I never met Ryan, but, like pretty much everyone else here, his death hit me hard.
I've tried to rationalise why I feel so personally affected by it.
It could be the nature of the podcast. For 3 hours each week Ryan's voice was pumped into my ears. The conversational style of the Bombcast meant that it didn't feel like listening to a show, but hanging out with friends.

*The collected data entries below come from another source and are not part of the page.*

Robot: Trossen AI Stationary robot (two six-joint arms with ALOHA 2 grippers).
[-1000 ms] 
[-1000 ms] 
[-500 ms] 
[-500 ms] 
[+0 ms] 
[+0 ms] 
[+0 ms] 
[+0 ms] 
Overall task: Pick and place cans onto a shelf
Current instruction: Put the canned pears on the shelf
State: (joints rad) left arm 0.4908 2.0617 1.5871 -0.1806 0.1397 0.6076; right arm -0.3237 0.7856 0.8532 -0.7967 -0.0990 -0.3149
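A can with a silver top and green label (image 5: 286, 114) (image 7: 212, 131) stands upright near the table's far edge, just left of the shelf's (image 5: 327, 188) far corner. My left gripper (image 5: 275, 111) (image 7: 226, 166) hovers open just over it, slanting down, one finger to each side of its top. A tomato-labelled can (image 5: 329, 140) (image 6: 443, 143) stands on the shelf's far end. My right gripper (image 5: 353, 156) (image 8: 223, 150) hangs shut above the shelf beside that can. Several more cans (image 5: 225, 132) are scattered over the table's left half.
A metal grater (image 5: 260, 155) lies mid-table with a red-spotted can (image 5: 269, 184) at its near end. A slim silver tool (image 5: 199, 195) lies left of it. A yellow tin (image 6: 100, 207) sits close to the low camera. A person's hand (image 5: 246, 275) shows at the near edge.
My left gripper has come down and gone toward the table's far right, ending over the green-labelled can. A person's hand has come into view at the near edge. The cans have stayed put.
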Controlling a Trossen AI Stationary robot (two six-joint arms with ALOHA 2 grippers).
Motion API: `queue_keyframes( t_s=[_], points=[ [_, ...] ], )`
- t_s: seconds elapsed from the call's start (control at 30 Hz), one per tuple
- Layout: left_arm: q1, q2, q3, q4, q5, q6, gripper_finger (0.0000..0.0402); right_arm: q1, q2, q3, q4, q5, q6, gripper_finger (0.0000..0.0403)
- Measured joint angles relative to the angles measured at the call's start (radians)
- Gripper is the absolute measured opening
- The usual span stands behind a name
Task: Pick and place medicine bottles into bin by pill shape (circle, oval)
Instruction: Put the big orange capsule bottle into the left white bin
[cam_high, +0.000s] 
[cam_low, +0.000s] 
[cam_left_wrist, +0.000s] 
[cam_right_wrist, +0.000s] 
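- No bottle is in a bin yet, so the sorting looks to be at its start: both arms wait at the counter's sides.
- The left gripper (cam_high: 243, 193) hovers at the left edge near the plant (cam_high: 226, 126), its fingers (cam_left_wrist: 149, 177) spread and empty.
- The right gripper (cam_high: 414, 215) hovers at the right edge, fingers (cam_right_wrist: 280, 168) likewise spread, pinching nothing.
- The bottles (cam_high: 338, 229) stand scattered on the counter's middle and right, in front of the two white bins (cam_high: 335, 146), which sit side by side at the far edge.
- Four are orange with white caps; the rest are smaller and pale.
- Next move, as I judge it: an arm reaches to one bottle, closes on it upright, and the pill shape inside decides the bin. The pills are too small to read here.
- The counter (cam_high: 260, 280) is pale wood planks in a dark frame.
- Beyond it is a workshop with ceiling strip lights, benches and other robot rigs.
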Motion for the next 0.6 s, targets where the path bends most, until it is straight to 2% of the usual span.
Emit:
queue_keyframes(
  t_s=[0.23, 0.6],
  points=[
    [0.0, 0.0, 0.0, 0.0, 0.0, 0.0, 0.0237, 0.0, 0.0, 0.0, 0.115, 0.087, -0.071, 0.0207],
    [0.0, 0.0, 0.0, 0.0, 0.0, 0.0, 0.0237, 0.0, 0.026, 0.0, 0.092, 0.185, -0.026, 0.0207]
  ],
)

It could be that a couple of years ago I was in a pretty bad place and the output of this site helped to drag me through. The sheer quantity of material that Giant Bomb produces means that if you haven't got much else going on in your life, you can really get lost in here. Being constantly exposed to the friendly, positive and, most importantly, gloriously dumb content of this site kept my head up and helped give me the strength to get myself out of a hole.
But ultimately, I don't think that I can rationalise why I feel so connected to Ryan. (I use the present tense intentionally; he still feels like a part of my life.) He was a one of a kind, joyous force of nature. I've decided to stop feeling weirdly guilty for the strength of my reaction to the death of a man I've never met, and just come to terms with it.
I will miss him.
For a while I've been planing to get myself a pair of New Balance 574s. Ryan was clearly a super-fan, and his enthusiasm was infectious. I was waiting for payday, when I planned to buy this ballin' pair I'd seen and tweet him a picture. Well today was payday, but sadly Ryan didn't make it.
As dumb as this is, walking around in these today made me feel a little closer to him.